VOLTRON sind, und das darf man in Zeiten steriler Metal-Produktionen ruhig mal betonen, nicht einfach nur ein weiteres Doom/Post-Irgendwas-Kollektiv. Sie sind eine Wand. Eine Bewegung. Ein Bollwerk, das langsam auf dich zurollt, ohne die geringste Eile, aber mit der Wucht eines Plattenbaus in freiem Fall. Und mit The Slow Dying of Light liefern sie einmal mehr eine Platte, die so schwer atmend und bedrohlich daherkommt wie der Berliner Sommerregen, der seit Wochen nicht weichen will.

Doch hier kommt der kleine Wermutstropfen: Der Sound. So gelungen das Songwriting, so intensiv das Zusammenspiel, so erdrückend die Atmosphäre – das Klangbild ist... zu sauber. Zu hell. Zu klar. Man erwartet Schlamm und bekommt ein frisch gewaschenes Schlachtfeld. Ich möchte Bass und Gitarre in meinen Rippen spüren, nicht in der Magengrube eines MacBook-Lautsprechers. Der Drumsound? Technisch super, aber ich will, dass das Zeug in Rohren tropft, nicht auf Glasplatten klopft. Hier wurde wohl mit offenen Fenstern gemixt – und vergessen, sie rechtzeitig wieder zu schließen.
Textlich jedoch brilliert The Slow Dying of Light auf ganzer Linie.
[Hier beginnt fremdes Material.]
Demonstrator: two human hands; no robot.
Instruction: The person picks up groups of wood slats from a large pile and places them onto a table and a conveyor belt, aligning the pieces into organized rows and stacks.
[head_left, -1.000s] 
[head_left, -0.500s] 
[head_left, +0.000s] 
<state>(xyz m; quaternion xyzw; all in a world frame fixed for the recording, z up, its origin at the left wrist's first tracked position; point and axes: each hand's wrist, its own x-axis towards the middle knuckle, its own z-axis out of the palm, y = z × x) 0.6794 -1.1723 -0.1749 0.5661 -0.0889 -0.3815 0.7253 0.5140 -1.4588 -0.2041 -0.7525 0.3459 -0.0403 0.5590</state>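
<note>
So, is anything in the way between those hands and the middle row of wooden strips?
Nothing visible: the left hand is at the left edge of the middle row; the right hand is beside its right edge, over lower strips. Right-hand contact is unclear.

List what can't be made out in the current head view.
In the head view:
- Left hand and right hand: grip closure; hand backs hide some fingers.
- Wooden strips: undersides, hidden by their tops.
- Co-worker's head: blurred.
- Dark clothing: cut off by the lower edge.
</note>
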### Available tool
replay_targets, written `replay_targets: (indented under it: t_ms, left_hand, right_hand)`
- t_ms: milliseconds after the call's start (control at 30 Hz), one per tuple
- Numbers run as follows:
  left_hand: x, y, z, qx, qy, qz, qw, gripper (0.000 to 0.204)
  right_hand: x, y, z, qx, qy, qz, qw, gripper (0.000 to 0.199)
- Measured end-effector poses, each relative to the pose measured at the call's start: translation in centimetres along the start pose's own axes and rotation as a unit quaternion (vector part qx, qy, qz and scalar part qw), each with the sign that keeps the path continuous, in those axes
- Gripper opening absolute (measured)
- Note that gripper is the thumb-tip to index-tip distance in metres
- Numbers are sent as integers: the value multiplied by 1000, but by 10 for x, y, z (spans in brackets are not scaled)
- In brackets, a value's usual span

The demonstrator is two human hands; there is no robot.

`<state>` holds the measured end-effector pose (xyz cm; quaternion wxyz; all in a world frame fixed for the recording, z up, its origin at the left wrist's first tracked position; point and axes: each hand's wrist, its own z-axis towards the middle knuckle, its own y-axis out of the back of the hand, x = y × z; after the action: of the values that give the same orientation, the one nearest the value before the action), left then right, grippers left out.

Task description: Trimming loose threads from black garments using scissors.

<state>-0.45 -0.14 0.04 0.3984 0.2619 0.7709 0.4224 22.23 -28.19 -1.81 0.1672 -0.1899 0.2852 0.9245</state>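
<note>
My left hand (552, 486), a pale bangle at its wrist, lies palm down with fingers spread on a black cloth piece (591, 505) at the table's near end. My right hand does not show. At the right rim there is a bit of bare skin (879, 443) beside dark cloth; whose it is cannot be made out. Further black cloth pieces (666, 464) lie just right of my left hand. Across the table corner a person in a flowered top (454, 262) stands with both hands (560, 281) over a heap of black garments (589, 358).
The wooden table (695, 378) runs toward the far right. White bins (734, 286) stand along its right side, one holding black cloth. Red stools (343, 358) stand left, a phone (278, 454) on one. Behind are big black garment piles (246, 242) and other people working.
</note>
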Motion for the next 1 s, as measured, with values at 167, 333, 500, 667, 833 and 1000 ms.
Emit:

Mars Brennen, einst durch eine beinahe tödliche Nahtoderfahrung geläutert und durch pandemische Tristesse in den kreativen Schleudersitz katapultiert, hat sich tief in die Abgründe menschlicher Vergänglichkeit eingegraben. Was allerdings auffällt: Die einst so herrlich absurden Songtitel fehlen. Wo ist Helmut Berger at Salzburg Airport? Wo Pitti Platsch Anoraknaroek oder Grosse Bohrung des Essigs? Alles passé. Jetzt gibt es Phobos & Deimos, The End of Sleep oder The Cobra Rides Again. Klar, alles cool, alles düster, alles passend. Aber ich vermisse das Augenzwinkern zwischen den Riffs. Vielleicht ist der Humor bei all der Dunkelheit doch mitgestorben – oder liegt zumindest auf der Intensivstation.
Was man der Platte nicht absprechen kann, ist ihre emotionale Dichte. Jeder Song trägt ein kleines, vernarbtes Herz in sich, schlägt langsam und schwer, aber schlägt noch. Fade In und Fade Out sind keine Intros und Outros, sondern Klammern, die das Konzept einer langsamen, schleichenden Auflösung der Welt in Szene setzen. Auch wenn On A Bridge für einen Moment wie ein Hoffnungsschimmer erscheint, wird auch dieser schnell vom nächsten tonnenschweren Riff erschlagen.
Live wird das Ganze wieder seine volle Macht entfalten – da bin ich mir sicher. Denn VOLTRON sind eine der wenigen Bands, die auf der Bühne nicht einfach Songs spielen, sondern Räume schaffen. Räume aus Klang, Nebel, Licht und Düsternis. Das neue Material schreit förmlich nach schweißtriefenden Kellerclubs und schwarzen Bühnenlichtern, nicht nach Hochglanzpressung im Hi-Fi-Karton.
The Slow Dying of Light ist ein eindrucksvolles, intensiv geschriebenes und musikalisch hervorragend gespieltes Sludge-Doom-Album, das atmosphärisch genau das liefert, was sein Titel verspricht: den langsamen Tod des Lichts. Und dennoch: Ein wenig mehr Schmutz im Sound, ein wenig mehr Wahnsinn in den Titeln, und das hier hätte der Nachfolger von Kaventsmann sein können, den ich mir all die Jahre gewünscht habe. So bleibt es ein Album für dunkle Regentage – gut gemacht, aber ohne Narben wird man’s nicht lieben.